Gavin, D., Fitzpatrick, M., Gugger, P., Heath, K., Rodríguez-Sánchez, F., Dobrowski, S., Hampe, A., Hu, F., Ashcroft, M., Bartlein, P., Blois, J., Carstens, B., Davis, E., de Lafontaine, G., Edwards, M. and al, et (2014) Climate refugia: joint inference from fossil records, species distribution models, and phylogeography. New Phytologist, 204 (1), 37-54. (doi:10.1111/nph.12929).
Abstract
Climate refugia, locations where taxa survive periods of regionally adverse climate, are thought
to be critical for maintaining biodiversity through the glacial–interglacial climate changes of the
Quaternary. A critical research need is to better integrate and reconcile the three major lines of
evidence used to infer the existence of past refugia – fossil records, species distribution models
and phylogeographic surveys – in order to characterize the complex spatiotemporal trajectories
of species and populations in and out of refugia. Here we review the complementary strengths,
limitations and new advances for these three approaches. We provide case studies to illustrate
their combined application, and point the way towards new opportunities for synthesizing these
disparate lines of evidence. Case studies with European beech, Qinghai spruce and Douglas-fir
illustrate how the combination of these three approaches successfully resolves complex species
histories not attainable from any one approach.
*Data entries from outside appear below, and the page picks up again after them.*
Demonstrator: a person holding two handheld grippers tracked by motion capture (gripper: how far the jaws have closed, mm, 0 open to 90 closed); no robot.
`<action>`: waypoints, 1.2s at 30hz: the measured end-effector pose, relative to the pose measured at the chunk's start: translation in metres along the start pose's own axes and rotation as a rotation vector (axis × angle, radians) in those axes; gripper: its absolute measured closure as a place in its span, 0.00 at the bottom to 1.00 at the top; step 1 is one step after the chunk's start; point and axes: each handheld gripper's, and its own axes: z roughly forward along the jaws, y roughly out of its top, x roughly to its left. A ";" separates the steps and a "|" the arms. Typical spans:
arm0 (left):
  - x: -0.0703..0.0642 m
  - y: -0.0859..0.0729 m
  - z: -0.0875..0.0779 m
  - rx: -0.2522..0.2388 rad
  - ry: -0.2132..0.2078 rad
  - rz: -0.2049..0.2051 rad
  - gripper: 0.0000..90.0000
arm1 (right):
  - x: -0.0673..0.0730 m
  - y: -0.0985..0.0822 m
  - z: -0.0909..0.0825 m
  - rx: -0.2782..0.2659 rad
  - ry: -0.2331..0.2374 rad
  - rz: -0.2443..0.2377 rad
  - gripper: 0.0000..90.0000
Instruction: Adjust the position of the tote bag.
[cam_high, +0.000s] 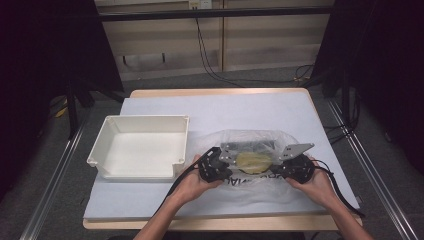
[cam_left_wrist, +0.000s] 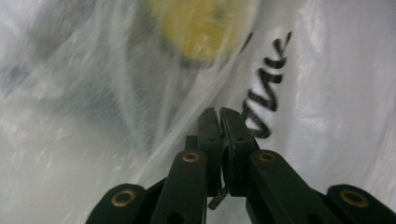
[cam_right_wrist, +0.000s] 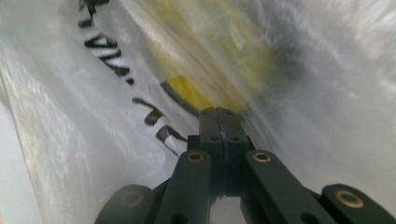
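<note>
Bag: the clear plastic bag (cam_high: 260, 165) with a yellow item (cam_high: 253, 161) inside lies on the counter (cam_high: 300, 115), near its front edge, right of the white tray (cam_high: 107, 130).
Left hand-held gripper (cam_left_wrist: 219, 122): I see it pinching the film.
Right hand-held gripper (cam_right_wrist: 219, 122): pinching the film too.
Risk: I think thin film may slip or tear if I pull the two apart.

High cam sat above the person's side, faced fwd and down over whole counter (cam_high: 210, 107). Both gripper cams rode v. close, looked along own jaws; all 3 shared the plastic bag (cam_high: 255, 142).
</note>
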 end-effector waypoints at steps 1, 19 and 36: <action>0.002 -0.002 0.001 0.014 0.003 0.011 0.97 | 0.000 -0.003 0.002 0.003 0.007 0.007 1.00; 0.006 0.011 -0.022 -0.073 0.067 -0.002 0.82 | -0.018 0.000 -0.017 -0.099 -0.091 0.073 0.70; 0.011 0.045 -0.031 -0.098 0.026 0.022 0.89 | -0.047 0.031 -0.013 -0.146 -0.096 0.083 0.97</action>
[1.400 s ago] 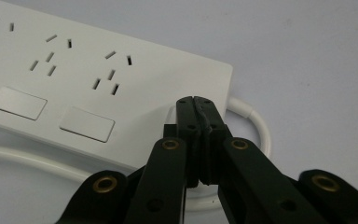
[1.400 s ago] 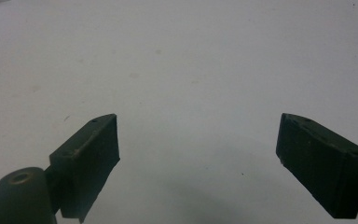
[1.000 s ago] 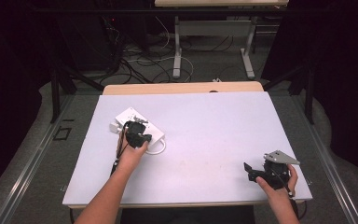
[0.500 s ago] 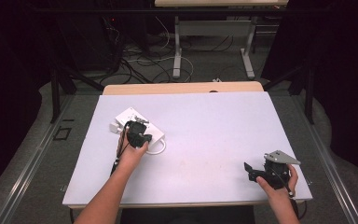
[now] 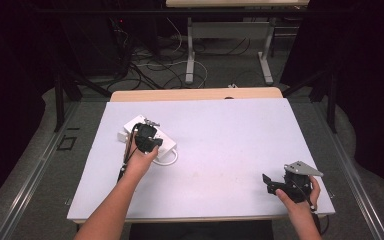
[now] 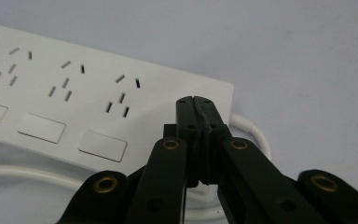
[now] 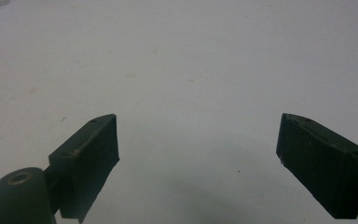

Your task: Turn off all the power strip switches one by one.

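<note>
Power strip [image 6: 74, 102], white, lies flat on the left part of the worktop [image 5: 230, 145], its cord [image 6: 249, 128] looping out from one end. Left hand-held gripper [image 6: 196, 109] hovers over that end with its jaws pressed together, pinching nothing. Right hand-held gripper [image 7: 198, 154] sits well apart near the front right corner, jaws spread wide above bare surface.

White power strip [image 6: 74, 98]: smooth plastic, slight sheen; cord [image 6: 249, 128] looks like smooth white rubbery plastic. Left tool [image 6: 196, 105]: matt black plastic arms w/ brass-coloured rivets. Right tool [image 7: 198, 163]: matt black pads, a bit scuffed. Table [image 5: 220, 145]: matt pale top, faint specks; bare wood strip at far edge.
</note>
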Action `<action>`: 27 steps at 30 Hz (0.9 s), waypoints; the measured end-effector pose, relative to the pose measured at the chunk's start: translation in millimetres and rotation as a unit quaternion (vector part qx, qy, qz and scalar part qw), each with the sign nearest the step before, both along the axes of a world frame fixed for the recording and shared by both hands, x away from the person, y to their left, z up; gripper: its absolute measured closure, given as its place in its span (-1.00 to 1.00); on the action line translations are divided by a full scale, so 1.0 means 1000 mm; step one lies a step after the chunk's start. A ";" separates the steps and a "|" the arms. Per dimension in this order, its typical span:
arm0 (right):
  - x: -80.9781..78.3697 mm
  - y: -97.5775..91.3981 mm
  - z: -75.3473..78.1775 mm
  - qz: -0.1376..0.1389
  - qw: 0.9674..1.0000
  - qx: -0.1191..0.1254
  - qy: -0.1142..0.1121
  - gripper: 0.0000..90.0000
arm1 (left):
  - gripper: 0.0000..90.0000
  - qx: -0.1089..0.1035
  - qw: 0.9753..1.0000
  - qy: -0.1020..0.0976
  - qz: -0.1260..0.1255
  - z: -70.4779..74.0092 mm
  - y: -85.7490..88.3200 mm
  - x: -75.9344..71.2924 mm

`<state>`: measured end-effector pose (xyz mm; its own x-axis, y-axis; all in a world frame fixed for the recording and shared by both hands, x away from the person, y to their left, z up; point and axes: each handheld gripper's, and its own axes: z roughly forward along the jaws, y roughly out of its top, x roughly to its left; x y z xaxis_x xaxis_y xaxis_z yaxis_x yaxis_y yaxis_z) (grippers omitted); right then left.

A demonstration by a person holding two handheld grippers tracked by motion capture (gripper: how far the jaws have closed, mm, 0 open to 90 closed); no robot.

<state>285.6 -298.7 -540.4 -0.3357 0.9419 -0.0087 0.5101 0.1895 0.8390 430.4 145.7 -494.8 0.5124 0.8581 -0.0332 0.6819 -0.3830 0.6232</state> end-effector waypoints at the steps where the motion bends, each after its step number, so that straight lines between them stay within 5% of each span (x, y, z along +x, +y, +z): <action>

Promising new statistical techniques can
capitalize on the strengths of each method and provide a robust quantitative reconstruction of
species history. Studying past refugia can help identify contemporary refugia and clarify their
conservation significance, in particular by elucidating the fine-scale processes and the particular
geographic locations that buffer species against rapidly changing climate.